Within York, a campaign group known as Reverse the Ban – comprising a number of disability rights and allied organisations – have recently raised concerns over the previous Council administration’s approach to similar schemes on other streets, which effectively banned Blue Badge holders from the City Centre. 

After successful campaigning, the new-Labour Council Executive have now voted unanimously to overturn the ban.

Of the conflict between pedestrianisation and accessibility, John Pybus commented: “You know, I wanted my chairs and tables, they wanted wheelchair access, and that was the fight, so taking it away from that, saying ‘right, let’s just pedestrianise the whole street, let’s work together on this’, that’s where we’re at. That’s where we want to be.”

Councillor Pete Kilbane, Deputy Leader of the York City Council and Executive Member for Economy and Transport told Vision: “In 2017, the Council reversed the traffic flow as part of half a million pound investment in the street and this has greatly improved the environment for residents and businesses.

“At that time pedestrianisation was considered but there are significant challenges due to the access of properties off Fossgate, the availability of Blue Badge parking and ability to turn delivery vehicles around in the street.”

Though the Council have issues pedestrianisation, they are not unsympathetic.

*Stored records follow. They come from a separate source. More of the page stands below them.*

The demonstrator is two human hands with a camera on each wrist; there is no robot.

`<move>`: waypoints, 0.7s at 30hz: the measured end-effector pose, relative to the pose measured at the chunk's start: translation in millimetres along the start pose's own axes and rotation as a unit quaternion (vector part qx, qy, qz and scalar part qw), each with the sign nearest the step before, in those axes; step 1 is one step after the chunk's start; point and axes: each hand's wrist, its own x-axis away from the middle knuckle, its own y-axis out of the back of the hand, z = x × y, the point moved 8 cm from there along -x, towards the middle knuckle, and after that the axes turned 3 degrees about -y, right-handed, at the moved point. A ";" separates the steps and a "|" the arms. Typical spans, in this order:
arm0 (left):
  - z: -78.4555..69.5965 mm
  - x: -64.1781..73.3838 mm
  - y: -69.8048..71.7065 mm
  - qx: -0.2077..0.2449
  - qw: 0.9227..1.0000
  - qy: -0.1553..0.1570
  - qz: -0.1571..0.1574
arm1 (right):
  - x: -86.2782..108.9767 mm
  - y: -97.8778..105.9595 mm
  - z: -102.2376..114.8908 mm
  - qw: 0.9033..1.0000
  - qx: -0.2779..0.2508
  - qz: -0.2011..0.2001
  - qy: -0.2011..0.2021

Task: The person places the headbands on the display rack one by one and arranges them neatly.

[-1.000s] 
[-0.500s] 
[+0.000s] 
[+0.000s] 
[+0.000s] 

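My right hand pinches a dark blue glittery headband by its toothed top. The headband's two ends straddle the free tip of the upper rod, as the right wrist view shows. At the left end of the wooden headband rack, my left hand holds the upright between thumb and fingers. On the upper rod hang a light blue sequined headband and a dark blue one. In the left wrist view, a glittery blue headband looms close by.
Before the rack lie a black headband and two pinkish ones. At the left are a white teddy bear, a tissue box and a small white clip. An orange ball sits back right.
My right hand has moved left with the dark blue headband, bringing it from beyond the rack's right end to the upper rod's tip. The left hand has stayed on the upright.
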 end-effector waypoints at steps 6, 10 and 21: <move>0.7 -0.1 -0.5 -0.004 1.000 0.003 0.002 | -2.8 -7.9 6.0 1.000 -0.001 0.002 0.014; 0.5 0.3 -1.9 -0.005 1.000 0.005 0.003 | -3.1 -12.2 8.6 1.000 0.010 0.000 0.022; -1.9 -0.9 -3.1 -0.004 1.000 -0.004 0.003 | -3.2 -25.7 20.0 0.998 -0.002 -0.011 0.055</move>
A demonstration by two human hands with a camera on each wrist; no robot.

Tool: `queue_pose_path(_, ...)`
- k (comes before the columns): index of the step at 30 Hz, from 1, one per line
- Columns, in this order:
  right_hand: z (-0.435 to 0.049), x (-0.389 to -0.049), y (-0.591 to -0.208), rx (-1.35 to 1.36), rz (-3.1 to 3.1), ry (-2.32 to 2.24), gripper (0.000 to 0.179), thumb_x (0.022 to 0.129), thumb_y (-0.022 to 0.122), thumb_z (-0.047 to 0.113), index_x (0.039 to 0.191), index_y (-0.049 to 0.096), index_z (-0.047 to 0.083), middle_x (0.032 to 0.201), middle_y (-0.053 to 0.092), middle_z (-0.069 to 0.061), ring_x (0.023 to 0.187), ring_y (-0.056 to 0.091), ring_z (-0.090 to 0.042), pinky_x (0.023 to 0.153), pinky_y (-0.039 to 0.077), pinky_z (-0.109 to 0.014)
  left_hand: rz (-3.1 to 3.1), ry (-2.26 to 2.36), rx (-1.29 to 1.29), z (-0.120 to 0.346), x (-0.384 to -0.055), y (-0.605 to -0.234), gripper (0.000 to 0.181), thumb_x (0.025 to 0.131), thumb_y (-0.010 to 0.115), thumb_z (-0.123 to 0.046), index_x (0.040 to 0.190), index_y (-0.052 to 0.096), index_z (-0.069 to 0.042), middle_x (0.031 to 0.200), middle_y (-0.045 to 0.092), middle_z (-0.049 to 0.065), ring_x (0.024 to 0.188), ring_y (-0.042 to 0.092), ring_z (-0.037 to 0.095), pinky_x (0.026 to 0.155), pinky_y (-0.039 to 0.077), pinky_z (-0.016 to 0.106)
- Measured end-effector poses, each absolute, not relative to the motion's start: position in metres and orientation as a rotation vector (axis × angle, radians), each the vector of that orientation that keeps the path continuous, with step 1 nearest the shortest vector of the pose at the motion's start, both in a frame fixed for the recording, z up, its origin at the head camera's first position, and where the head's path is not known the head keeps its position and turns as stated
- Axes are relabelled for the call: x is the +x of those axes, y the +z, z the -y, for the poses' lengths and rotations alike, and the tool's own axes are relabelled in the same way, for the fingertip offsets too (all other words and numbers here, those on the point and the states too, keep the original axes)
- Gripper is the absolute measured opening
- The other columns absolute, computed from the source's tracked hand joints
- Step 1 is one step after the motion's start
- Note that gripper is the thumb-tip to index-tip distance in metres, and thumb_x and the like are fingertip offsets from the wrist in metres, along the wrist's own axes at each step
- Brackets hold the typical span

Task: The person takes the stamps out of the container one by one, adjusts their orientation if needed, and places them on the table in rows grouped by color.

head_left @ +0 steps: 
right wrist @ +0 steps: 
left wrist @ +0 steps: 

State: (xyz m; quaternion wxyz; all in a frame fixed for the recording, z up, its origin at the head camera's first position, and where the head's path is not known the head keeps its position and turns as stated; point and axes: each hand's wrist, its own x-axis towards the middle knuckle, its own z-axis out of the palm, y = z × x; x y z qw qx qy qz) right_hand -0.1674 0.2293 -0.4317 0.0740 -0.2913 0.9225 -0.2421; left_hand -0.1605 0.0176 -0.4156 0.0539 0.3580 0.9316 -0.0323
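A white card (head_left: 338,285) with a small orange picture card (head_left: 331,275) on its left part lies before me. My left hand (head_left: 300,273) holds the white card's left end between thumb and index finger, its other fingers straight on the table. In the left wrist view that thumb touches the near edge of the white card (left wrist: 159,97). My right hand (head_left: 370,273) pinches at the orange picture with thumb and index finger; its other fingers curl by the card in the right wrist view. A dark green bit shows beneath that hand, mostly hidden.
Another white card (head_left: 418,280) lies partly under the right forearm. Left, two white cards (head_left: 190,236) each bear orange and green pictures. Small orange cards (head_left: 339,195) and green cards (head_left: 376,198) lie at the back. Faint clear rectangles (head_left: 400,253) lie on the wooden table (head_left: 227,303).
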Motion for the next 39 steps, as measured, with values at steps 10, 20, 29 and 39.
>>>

“We will of course review those decisions in the light of this campaign,” Kilbane continued, “I have discussed this with local councillors and will continue to explore all possibilities with residents and businesses. The campaign will also be taken into consideration as we develop a transport and movement plan for the whole city later this year.”

John responded to the wider conflict in Fossgate as a result of the campaign: “pubs have never ever wanted to divide people. That’s not what we’re here for, do you know what I mean? It’s like pubs are all about unity.

“You’ve got all of those businesses that want chairs and tables outside, but we all need big wagons to deliver the beer, so it is complex, you know what I mean? It isn’t just a black-and-white “let’s just pedestrianise it”, so there’s going to be a lot of back and forth, but hopefully this petition will get the council talking.”